Deploys are a shared adventure. Likely, the deploy is not going to contain one developer's code changes. Likely, there will be multiple changes going out at once. For this reason, it's important that a deploy be accessible by anyone at anytime.
Similarly to the "small changes" mentality in version control, small changes in production can also be beneficial. Despite rigorous testing, issues may still occur in the code being deployed. When bad things happen, it's important to be able to quickly revert (rollback) the changes and identify where the bad changes are. If you have a lot of changes going out at once, you will not easily know if the changes are safe to revert and you will need to spend time identifying which commit broke the application. During this time, developers will not be able to ship changes, including emergency fixes.
Shopify provides an open source software called ShipIt that allows you to visualize code going out across any GitHub repository. It also allows you to automate merges on PRs that have passed its checks, deploy Kubernetes, automatically deploy in intervals, and deploy to Heroku.
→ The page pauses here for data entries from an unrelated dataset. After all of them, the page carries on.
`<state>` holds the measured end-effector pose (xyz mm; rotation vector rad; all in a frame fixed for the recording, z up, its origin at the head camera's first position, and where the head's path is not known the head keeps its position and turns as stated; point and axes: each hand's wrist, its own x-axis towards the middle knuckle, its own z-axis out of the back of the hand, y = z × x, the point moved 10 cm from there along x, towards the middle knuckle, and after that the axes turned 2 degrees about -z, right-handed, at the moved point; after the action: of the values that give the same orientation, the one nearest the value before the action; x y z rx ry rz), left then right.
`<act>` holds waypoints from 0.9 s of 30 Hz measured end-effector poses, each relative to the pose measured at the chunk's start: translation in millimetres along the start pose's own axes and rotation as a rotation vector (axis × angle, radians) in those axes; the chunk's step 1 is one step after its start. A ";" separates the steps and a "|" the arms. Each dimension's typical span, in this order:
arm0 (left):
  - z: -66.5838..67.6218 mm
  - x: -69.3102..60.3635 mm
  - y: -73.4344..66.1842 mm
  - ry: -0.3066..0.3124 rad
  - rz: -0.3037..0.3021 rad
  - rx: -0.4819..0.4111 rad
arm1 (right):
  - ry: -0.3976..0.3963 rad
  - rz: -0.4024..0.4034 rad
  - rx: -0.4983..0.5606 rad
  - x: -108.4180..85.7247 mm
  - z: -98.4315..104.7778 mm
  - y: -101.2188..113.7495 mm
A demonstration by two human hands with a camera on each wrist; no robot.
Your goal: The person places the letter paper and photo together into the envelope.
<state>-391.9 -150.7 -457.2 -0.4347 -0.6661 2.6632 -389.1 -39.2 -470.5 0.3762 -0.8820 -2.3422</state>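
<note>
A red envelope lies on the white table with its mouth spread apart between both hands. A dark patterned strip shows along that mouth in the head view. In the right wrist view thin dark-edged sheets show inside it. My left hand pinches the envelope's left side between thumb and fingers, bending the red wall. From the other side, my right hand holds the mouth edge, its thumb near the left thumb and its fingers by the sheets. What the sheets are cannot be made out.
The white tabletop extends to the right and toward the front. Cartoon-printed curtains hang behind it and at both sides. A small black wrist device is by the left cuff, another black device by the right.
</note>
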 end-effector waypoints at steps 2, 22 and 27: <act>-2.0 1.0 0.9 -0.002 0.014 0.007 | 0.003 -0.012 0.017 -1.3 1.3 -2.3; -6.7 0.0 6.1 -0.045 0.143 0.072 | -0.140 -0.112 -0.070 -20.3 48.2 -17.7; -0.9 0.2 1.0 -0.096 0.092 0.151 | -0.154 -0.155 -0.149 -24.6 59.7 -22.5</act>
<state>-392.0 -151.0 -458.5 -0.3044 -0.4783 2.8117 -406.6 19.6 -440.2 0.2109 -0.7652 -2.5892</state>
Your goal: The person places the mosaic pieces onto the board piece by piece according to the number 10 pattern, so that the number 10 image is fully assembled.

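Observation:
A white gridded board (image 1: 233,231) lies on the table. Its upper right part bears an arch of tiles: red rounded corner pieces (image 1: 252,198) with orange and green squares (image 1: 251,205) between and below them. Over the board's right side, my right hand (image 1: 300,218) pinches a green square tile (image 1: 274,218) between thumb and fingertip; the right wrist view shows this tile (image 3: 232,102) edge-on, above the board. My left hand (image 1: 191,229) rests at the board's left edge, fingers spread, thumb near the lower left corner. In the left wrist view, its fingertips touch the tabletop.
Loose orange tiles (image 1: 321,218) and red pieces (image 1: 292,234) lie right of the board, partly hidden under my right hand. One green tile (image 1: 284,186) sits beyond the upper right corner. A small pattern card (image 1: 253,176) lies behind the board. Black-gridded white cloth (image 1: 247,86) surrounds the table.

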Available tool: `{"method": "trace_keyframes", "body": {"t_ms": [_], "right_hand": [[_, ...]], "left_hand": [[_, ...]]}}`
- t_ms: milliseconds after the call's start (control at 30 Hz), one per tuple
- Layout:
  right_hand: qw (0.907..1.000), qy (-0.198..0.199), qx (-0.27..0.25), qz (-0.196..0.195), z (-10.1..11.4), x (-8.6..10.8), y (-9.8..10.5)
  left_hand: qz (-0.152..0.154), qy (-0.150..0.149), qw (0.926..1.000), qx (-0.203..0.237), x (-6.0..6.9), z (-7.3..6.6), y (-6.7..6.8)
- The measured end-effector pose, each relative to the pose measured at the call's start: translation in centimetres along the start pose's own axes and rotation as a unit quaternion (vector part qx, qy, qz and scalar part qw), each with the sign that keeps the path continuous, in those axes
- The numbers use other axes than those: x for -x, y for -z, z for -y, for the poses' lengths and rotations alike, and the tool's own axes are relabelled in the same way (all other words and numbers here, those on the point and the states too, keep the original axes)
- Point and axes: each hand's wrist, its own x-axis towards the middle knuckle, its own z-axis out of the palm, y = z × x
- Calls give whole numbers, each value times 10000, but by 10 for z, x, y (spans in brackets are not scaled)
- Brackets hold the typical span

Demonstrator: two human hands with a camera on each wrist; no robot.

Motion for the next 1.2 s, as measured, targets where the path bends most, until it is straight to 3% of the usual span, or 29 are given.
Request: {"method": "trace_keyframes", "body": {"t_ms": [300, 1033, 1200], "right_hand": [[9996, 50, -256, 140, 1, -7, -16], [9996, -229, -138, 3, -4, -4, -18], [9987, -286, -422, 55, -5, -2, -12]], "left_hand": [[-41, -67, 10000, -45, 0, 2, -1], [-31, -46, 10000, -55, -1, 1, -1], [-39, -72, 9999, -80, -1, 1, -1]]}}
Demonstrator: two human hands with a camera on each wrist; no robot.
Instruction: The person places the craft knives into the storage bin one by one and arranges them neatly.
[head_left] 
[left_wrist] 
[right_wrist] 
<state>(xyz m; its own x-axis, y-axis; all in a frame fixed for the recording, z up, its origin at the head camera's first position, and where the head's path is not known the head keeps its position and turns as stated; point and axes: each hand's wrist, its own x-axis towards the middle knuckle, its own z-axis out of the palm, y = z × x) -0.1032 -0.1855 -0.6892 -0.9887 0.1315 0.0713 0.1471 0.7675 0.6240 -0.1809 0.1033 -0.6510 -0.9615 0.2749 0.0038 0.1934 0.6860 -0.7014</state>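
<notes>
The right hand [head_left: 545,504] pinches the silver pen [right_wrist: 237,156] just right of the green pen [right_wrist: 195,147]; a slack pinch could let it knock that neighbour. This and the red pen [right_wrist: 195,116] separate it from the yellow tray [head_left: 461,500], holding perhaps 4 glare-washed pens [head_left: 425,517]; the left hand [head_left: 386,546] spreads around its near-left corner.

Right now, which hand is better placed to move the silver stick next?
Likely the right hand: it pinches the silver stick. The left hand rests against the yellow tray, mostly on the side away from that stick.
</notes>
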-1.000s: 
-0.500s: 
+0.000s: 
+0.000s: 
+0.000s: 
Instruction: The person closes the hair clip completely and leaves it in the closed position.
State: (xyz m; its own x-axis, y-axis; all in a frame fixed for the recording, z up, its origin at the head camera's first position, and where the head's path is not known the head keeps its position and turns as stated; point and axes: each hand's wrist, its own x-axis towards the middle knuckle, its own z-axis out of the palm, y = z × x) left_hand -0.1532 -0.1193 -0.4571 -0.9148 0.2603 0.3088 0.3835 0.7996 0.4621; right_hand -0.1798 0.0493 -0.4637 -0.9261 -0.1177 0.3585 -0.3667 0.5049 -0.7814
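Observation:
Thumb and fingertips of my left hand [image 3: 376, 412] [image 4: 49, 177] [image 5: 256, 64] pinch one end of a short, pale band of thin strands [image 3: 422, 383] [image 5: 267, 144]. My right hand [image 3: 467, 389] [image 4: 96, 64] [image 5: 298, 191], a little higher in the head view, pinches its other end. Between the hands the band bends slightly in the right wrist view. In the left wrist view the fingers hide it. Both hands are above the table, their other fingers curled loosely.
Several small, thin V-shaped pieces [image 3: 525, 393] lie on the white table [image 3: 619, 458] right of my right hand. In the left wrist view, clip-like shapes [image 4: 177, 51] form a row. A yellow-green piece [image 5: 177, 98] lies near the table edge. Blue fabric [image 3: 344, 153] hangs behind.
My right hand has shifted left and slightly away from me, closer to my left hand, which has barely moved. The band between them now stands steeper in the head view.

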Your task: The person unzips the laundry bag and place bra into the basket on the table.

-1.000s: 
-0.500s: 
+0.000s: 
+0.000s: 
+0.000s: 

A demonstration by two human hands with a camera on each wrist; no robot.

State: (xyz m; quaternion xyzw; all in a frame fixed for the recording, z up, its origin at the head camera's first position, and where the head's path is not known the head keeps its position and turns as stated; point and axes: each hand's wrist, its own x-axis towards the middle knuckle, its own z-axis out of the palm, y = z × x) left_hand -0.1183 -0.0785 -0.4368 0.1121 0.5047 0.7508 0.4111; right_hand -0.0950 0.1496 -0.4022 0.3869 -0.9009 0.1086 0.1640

This software is a fantastic starting point, but comes with a major caveat: everything must share the same deploy environment. This means that you likely need a master docker container capable of deploying anything.
Other systems can manage deploys themselves, however GitHub actions (currently beta) should provide a good way to deploy systems. They can be triggered on certain actions, and perform certain actions in a Docker container. This, of course, is a perfect candidate for deploys.